What may have seemed like an amazing day out on the water for two jet skiers might have actually been a traumatizing day for a pod of dolphins. When jet skiers chased behind a pod of 30 or 40 dolphins this weekend in New Zealand’s Wellington Harbor, spectators were shocked and disappointed. The pod had been swimming around the waters of Oriental Bay and Evans Bay, chasing the fish and delighting onlookers. It wasn’t long, however, before the two men on jet skis started chasing the pod, even “ploughing” through it, according to one spectator.
Mark Gee, a local resident who had been enjoying the dolphin spectacle, told the New Zealand Herald that the jet skiers “definitely split the pod up.” He also added how disappointed he was by their behavior, and was glad when a nearby boatie flagged them down and seemed to scold them. Victoria Barton-Chapple, Wellington City Council spokeswoman, emphasized the importance of treating wild animals with respect. Any incidents, she said, should “be reported to the Department of Conservation through the 0800 DOC HOT line, so their trained experts can come to the rescue.”
There are legal and accepted places to get close to and swim with dolphins.

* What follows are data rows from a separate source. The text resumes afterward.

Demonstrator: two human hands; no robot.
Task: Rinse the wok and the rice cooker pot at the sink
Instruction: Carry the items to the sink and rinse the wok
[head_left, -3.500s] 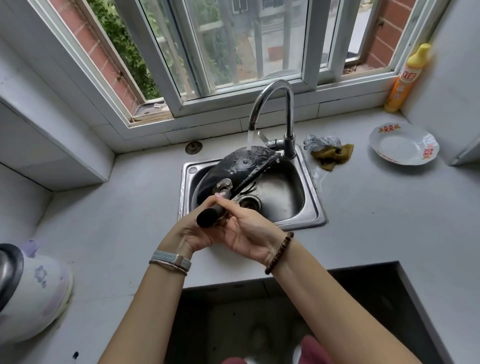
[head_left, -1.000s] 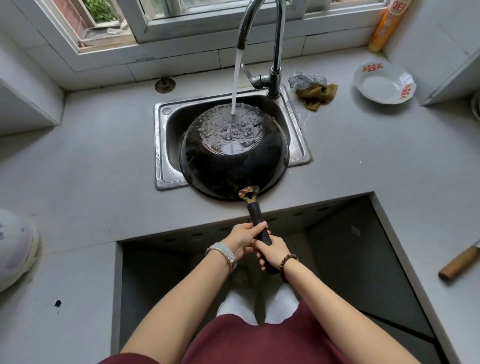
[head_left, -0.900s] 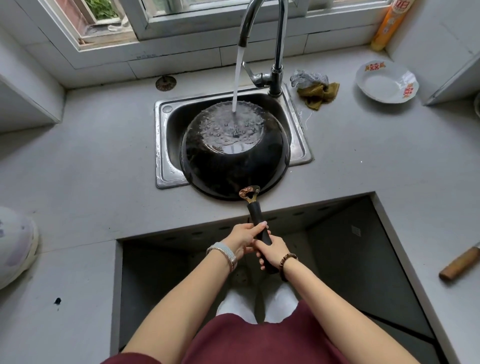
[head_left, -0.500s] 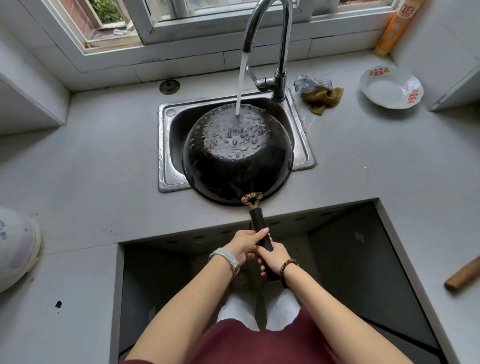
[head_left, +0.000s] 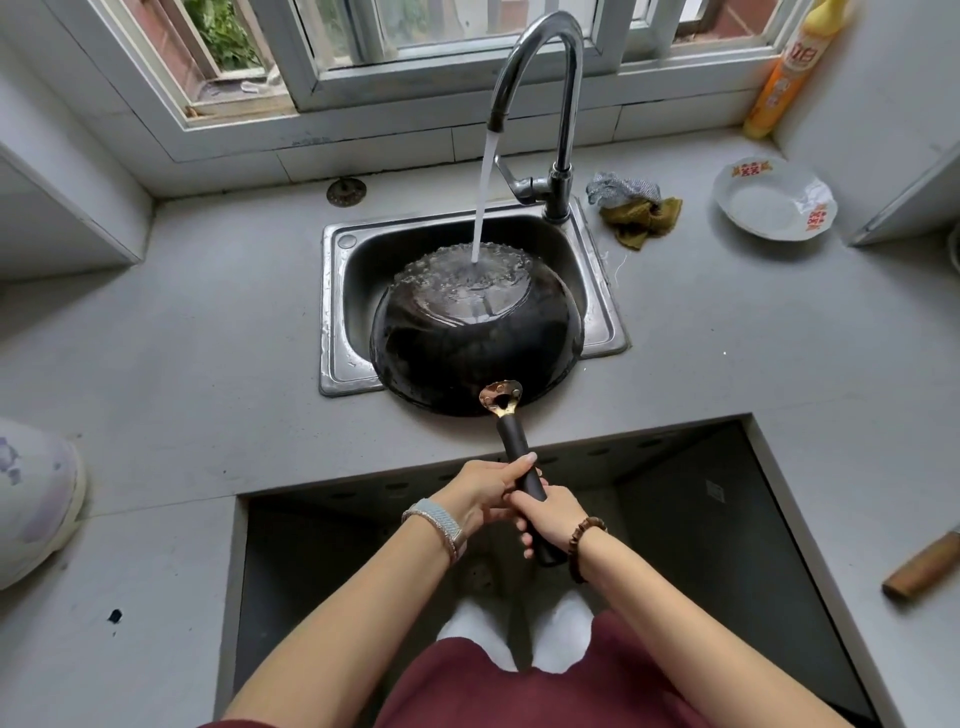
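Observation:
The black wok (head_left: 467, 353) lies upside down over the steel sink (head_left: 337, 312), its near rim out over the counter. Water from the running faucet (head_left: 556, 104) falls on its upturned bottom and spreads. Its dark handle (head_left: 514, 441) points toward me. My left hand (head_left: 483, 491) grips the handle from the left, thumb on top. Just behind it, my right hand (head_left: 550, 519) grips the handle's end. The rice cooker (head_left: 31, 499) shows white at the left edge; its pot is hidden.
A plate (head_left: 774, 200) and a yellow detergent bottle (head_left: 789, 67) stand at the back right, with cloths (head_left: 634, 210) beside the faucet. A wooden handle (head_left: 924, 566) lies at the right edge. A dark open recess (head_left: 701, 519) sits below the counter in front of me.
The wok has gone from tilted on edge in the sink to upside down under the stream. Both hands slid back along the handle. In the last second the wok's far side tipped lower.

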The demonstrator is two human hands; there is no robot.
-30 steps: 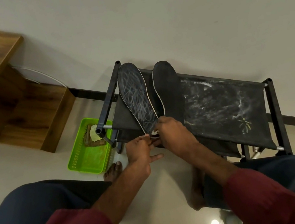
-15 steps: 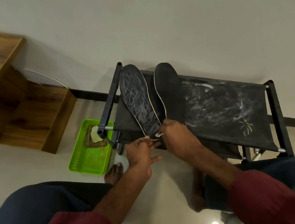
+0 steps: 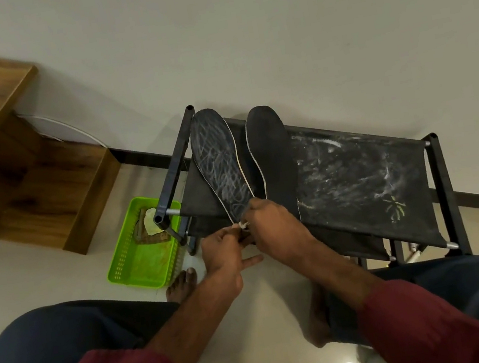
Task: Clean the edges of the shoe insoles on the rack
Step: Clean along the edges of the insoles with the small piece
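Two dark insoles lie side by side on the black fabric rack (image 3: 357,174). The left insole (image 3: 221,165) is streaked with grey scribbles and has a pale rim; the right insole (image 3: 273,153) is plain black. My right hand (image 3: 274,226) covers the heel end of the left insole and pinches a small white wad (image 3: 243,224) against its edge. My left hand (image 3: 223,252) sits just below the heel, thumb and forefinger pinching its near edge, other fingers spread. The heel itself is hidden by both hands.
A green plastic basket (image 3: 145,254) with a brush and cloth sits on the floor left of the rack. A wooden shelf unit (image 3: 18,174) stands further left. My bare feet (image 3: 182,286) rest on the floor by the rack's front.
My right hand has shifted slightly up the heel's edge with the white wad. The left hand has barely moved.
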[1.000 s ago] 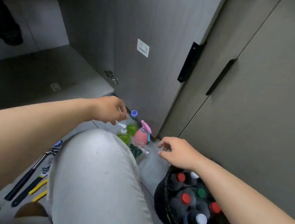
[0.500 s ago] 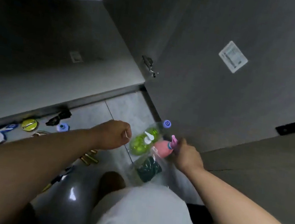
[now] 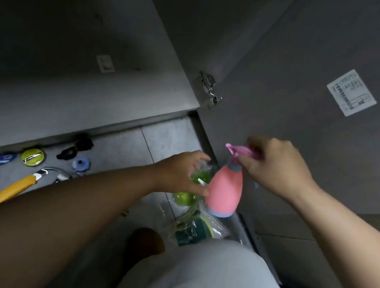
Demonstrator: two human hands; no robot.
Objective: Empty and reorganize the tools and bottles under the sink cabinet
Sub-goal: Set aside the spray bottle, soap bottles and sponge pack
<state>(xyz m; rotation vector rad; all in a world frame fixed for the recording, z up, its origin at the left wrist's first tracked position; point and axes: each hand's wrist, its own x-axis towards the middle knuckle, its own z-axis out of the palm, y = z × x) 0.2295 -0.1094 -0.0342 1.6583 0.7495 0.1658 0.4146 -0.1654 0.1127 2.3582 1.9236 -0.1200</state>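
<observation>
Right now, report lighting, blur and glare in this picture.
Head view: dim, cabinet interior in shadow; pink spray bottle in the right hand is clear; green bottle by the left hand is soft; plastic bag shows small glints; door label unreadable.

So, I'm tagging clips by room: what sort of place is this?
Likely a kitchen or utility corner at floor level: grey cabinet door with a metal hinge, tiled floor spread with tools, right hand holding a pink spray bottle, left hand gripping a green bottle.
</observation>
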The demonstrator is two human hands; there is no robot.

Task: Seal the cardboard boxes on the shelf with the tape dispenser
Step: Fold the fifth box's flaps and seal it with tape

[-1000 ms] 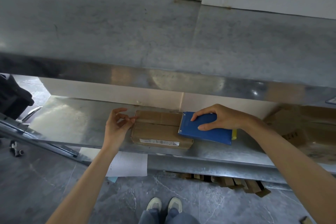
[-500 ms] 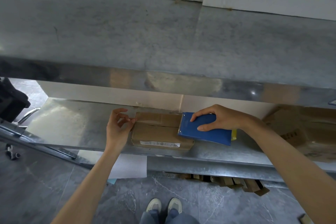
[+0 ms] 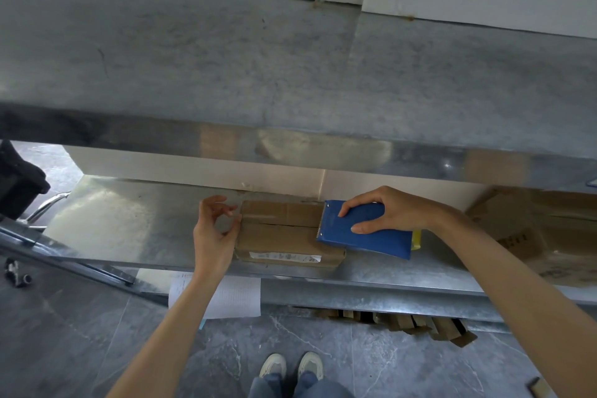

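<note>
A flat brown cardboard box (image 3: 284, 236) with a white label on its front lies on the lower metal shelf (image 3: 135, 220). My right hand (image 3: 387, 212) grips the blue tape dispenser (image 3: 365, 234), whose front edge rests on the box's right end. At the box's left end my left hand (image 3: 214, 229) touches the edge with thumb and fingertips; the other fingers are loosely curled. I cannot make out any tape strip.
A larger cardboard box (image 3: 536, 229) stands on the same shelf at the right. The upper shelf (image 3: 290, 74) overhangs close above the hands. A paper sheet (image 3: 235, 297) hangs below the shelf edge, and cardboard pieces (image 3: 407, 323) lie underneath. Dark equipment (image 3: 16, 184) sits at the far left.
Both hands stay almost where they were. The left fingers have shifted slightly at the box's left end; the dispenser has not visibly moved.
</note>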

Wellington Harbor is not one of them. The riders broke rules around wild aquatic animals set by the Department of Conservation. Watercrafts are supposed to travel only in idle or no wake speed within 300 meters of whales and dolphins, maintain that there’s no more than three vessels within 300 meters, and never obstruct an animal’s path.
It’s also worth noting that under New Zealand law, anyone charged with harassing, disturbing, injuring, or killing a marine mammal can be subject to two years in prison, or a fine up to $250,000.